El mismo sindicalista podría haber dicho, con idénticas intenciones, «no es modernización, es desregulación» (palabra que designa una auténtica catástrofe en las relaciones de trabajo), pero ha elegido el término «flexibilización» porque entiende que, a los oídos de los obreros, suena mucho peor.
Al cambio, vendría a ser la trasposición a nivel nacional de la «doctrina de la modernización» que, con cándido entusiasmo, aplica en Salta el funcionario que cobra un sueldo por «modernizar» el Estado provincial, mientras los datos personales de salteños y salteñas se filtran por las tuberías digitales sin ningún tipo de control.
Es decir, una mera fachada, útil en todo caso para ocultar comportamientos atávicos y claramente regresivos.
Se debe reconocer que el proyecto de reforma laboral del gobierno de Javier Milei contiene muy pocos elementos «flexibilizadores», en sentido estricto. Por tanto, no es la «flexibilización» lo que debe preocupar a los asalariados, sino el significativo desplazamiento del poder en los centros de trabajo y en la negociación colectiva que planea el gobierno y que concretará, seguramente, si se aprueba una ley regresiva y reaccionaria que devuelve al empresario individual potestades que había perdido ya en el siglo XIX.
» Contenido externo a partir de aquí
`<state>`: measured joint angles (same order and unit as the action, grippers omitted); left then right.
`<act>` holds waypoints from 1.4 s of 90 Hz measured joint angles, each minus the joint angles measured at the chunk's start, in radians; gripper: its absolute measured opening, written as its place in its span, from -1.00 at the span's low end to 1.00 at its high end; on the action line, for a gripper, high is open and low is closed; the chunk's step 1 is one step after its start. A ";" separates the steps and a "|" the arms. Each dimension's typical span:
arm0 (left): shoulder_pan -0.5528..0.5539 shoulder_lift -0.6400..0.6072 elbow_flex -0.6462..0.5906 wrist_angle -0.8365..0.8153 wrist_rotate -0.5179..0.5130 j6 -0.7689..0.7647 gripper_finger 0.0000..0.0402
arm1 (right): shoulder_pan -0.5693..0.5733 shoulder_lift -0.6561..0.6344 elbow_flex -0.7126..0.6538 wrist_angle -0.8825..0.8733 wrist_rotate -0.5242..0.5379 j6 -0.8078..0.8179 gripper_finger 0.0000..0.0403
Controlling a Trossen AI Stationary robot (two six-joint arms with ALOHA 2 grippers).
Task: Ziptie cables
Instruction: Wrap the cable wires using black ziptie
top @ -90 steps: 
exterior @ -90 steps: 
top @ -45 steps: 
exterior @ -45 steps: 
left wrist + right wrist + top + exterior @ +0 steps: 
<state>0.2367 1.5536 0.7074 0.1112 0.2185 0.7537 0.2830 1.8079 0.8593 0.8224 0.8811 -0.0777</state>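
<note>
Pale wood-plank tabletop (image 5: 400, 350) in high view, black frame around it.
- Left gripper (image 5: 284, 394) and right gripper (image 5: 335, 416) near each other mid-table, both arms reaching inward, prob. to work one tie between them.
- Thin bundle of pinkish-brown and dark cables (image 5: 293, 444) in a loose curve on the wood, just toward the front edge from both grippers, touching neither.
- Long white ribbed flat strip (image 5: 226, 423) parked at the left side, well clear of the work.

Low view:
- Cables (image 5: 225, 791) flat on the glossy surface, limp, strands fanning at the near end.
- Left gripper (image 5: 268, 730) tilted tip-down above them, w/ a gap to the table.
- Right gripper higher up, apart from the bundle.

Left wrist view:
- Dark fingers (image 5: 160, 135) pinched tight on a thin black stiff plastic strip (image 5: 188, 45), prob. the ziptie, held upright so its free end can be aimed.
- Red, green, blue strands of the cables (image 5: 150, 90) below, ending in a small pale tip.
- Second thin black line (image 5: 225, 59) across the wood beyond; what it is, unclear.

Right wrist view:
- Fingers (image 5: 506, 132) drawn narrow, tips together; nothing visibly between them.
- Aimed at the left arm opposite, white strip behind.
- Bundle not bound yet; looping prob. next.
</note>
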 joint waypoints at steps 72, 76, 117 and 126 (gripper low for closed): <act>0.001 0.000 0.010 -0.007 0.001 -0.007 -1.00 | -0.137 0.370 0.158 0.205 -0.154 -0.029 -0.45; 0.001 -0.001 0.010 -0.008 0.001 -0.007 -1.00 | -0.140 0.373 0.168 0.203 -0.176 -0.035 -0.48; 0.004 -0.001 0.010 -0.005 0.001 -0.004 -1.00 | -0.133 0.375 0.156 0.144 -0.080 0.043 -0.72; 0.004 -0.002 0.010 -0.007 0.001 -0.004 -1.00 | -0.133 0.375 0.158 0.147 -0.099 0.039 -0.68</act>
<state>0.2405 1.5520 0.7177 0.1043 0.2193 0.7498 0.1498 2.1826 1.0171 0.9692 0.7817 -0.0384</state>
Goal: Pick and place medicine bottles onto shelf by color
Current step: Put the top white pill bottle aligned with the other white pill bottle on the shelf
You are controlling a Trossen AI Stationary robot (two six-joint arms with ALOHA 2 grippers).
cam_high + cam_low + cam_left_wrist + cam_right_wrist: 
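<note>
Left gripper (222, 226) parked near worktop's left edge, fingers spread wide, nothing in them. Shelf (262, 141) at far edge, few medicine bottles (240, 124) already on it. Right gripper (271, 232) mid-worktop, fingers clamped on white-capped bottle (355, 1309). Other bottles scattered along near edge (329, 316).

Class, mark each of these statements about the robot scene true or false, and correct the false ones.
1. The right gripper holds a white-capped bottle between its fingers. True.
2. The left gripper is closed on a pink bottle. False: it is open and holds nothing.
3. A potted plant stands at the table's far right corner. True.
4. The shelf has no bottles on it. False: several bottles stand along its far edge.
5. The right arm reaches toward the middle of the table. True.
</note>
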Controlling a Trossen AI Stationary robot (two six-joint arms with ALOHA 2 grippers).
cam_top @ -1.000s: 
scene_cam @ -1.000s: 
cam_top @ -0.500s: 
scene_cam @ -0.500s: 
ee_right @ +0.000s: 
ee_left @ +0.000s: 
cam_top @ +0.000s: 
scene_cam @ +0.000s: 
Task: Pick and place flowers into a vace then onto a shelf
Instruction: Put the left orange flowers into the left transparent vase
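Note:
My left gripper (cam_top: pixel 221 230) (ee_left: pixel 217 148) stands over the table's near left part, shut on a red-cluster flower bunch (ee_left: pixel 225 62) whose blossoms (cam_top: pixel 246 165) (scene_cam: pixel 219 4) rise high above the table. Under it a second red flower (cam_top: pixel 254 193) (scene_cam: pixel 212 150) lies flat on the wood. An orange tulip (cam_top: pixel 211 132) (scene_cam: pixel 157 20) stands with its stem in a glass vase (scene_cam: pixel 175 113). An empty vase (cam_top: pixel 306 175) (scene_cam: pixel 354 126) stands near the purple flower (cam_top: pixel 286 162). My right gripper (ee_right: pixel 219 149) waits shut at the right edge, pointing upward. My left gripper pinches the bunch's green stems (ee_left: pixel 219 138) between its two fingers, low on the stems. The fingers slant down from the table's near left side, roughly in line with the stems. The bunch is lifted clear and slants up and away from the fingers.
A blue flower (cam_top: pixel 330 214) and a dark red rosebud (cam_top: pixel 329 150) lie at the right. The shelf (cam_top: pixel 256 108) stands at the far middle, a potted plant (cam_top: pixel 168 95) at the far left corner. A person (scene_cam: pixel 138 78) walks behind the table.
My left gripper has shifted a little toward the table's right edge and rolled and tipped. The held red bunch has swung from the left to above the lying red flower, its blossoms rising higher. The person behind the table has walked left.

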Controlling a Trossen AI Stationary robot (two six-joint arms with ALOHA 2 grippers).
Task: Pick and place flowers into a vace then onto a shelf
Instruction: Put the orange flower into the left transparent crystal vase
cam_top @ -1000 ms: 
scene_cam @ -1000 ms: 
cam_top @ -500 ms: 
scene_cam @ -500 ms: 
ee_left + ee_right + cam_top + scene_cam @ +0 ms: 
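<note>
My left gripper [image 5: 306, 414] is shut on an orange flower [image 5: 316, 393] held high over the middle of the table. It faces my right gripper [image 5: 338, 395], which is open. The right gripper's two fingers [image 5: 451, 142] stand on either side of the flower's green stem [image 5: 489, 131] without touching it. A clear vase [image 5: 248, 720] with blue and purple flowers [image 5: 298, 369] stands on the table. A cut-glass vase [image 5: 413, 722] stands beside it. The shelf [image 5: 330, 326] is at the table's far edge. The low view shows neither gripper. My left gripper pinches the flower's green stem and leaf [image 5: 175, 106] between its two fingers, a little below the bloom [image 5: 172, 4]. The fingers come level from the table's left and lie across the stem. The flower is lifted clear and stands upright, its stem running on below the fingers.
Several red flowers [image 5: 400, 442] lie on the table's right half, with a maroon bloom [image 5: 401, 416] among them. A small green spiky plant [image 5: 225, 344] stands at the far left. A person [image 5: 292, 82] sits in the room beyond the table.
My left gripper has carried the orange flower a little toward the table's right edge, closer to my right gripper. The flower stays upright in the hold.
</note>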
El problema no es tanto que el gobierno pretenda atrasar un siglo y medio el reloj de las relaciones de trabajo, sino que los sindicalistas utilicen, para oponerse, los mismos argumentos que hace 150 años.
La primera victoria del gobierno, por tanto, se ha alcanzado aun antes de votar la ley. Los impulsores de la reforma, con muy poco esfuerzo, han conseguido hacer aflorar una reacción sindical de épocas claramente superadas.
Todo ello, sin contar con que algunos sindicalistas, voluntariamente, han escogido enfrentar la reforma encastillados en el venerable pero inútil museo de las antiguallas sociales, donde duermen el sueño de la historia los experimentos que otras generaciones sabiamente han desechado.